One year at a TTI/V event, a chemistry professor from Cornell gave a talk about the need for liquid, olympic swimming pool-sized batteries. He was outspoken and full of vigor, pacing constantly across the stage, and he had a great point. Why weren’t we storing the energy our power plants were generating? It was such a waste not to store it. The giant liquid batteries he described made sense as a solution to a major problem with our infrastructure.
This professor was complaining about the R&D funding he was applying for, but not receiving, to research the mammoth liquid battery idea. As a researcher, he’d looked into the R&D funding situation. He learned after a bit of digging that lots and lots of R&D funding was flowing into breast cancer research.
I immediately understood what he meant. Of course, breast cancer is a major, serious issue, one that deserves significant R&D funding. But the professor’s assertion was that breast cancer researchers couldn’t even spend all the money that was flowing in–there wasn’t enough substantive research to soak up all those funds.
Why was so much money flowing into breast cancer research? I could only conclude that the Susan G. Komen for the Cure (SGKC) foundation was so successful at its high-profile marketing efforts that they were awash in donations.
As you may know, the SGKC is the nonprofit behind the pink cure breast cancer ribbons, the pink baseball bats, cleats and other gear major sports teams don from time to time. By this point, the SGKC owns that shade of pink. Give them credit–their marketing is quite clever. Most recently, a local TV station co-hosted an SGKC More than Pink Walk in the Orlando, FL metro area.
The European Union’s public/private R&D investment model
I don’t begrudge SGKC their success. As I mentioned, I actually admire their abilities. But I do bemoan the fact that other areas with equivalent or greater potential impact are so underfunded by comparison, and that public awareness here in the US is so low when it comes to the kind of broadly promising systems-level R&D that the Cornell chemistry professor alluded to that we’ve been lacking.
By contrast, the European Union’s R&D approach over the past two decades has resulted in many insightful and beneficial breakthroughs. For example, in 2005 the Brain and Mind Institute of École Polytechnique Fédérale de Lausanne (EPFL) in Switzerland won a Future and Emerging Technologies (FET) Flagship grant to reverse engineer the brain from the European Commission, as well as funding from the Swiss government and private corporations.
For over 15 years, this Blue Brain Project succeeded in a number of areas, including a novel algorithmic classification scheme announced in 2019 for identifying and naming different neuron types such as pyramidal cells that act as antennae to collect information from other parts of the brain. This was work that benefits both healthcare and artificial intelligence.

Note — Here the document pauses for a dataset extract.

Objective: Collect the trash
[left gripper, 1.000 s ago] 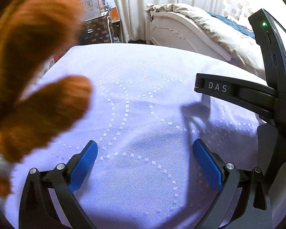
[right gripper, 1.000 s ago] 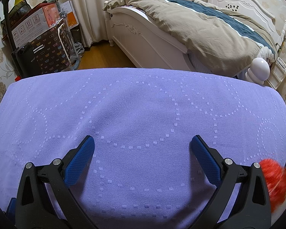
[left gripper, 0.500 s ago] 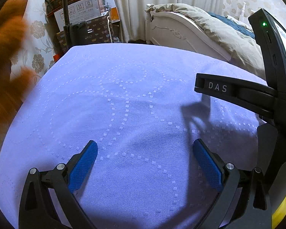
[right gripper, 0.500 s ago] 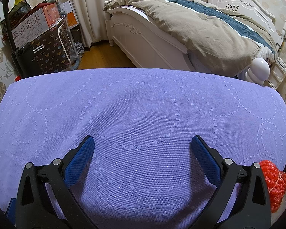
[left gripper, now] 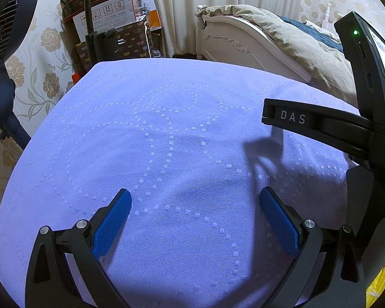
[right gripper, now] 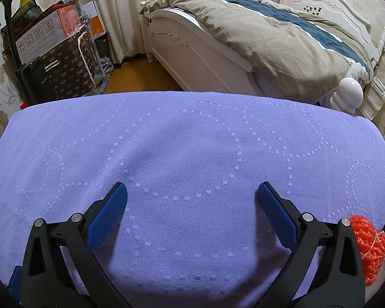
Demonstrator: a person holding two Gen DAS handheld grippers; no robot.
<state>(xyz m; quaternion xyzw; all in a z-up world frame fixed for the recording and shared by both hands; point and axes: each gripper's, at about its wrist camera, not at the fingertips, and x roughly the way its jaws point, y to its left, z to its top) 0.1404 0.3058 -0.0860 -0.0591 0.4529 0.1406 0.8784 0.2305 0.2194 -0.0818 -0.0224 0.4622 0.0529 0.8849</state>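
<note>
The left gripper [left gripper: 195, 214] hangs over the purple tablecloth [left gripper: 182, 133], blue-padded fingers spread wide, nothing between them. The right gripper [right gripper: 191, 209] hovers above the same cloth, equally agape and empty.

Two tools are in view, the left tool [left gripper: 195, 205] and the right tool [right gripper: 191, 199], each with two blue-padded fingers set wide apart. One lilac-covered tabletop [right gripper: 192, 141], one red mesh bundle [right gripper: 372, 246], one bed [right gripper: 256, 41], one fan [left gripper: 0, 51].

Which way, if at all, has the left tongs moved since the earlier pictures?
No. The left tongs sit at the same spot over the purple cloth; the white bed frame has not shifted.
</note>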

Additionally, the open source tooling the Project has developed included Blue Brain Nexus, a standards-based knowledge graph designed to simplify, scale the sharing and enable the findabilty of various imagery and other media globally.
I hope the US, which has seemed to be relatively leaderless on the R&D front over the past decade, can emulate more visionary European efforts like this one from the Swiss in the near future.